The laws of life are a set of guidelines that individuals try to follow throughout their lives. The laws that each person lives by are often determined by the way they were taught as a child. As people grow older, however, they begin to branch away from the guidelines of their parents and start to conceive their own laws. As a young adult, I feel as though I have begun my separation from my parents and have started developing my own beliefs.There are several laws that I live by, but the three most important are receptiveness, compassion, and the pursuit of excellence.

One of the most important rules I try to live by is being receptive. By this I mean not being judgmental. I think every person should have a chance to prove him/herself before being criticized and judged. I also believe in giving people more than one chance. Everybody makes mistakes; we should be allowed to make up for them. A problem this world faces is that people make decisions by listening to what everyone else has to say about someone. If we would actually take time to get to know someone we might find that that person is completely different from what we thought.

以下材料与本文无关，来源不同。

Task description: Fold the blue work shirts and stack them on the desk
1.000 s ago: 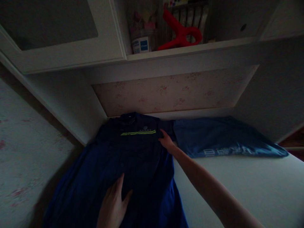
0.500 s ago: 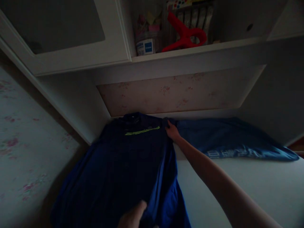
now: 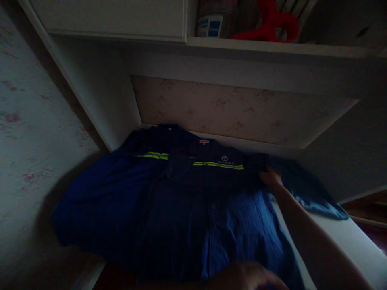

Another guideline I live by is being compassionate, which goes hand in hand with being receptive. Being compassionate includes being kind to others, showing love and affection, treating others with respect, and just being honest. All these factors can make or break any relationship, whether it be among friends, parents and children, lovers, or husband and wife. Leaving out just one of these guidelines could wreak havoc on the best of relationships. Getting upset or saying something hurtful will not ruin the relationship, but if a relationship becomes a constant apology session it is destined to fail. If I follow the Golden Rule, "Treat others as you would want them to treat you." I should not have a problem being compassionate.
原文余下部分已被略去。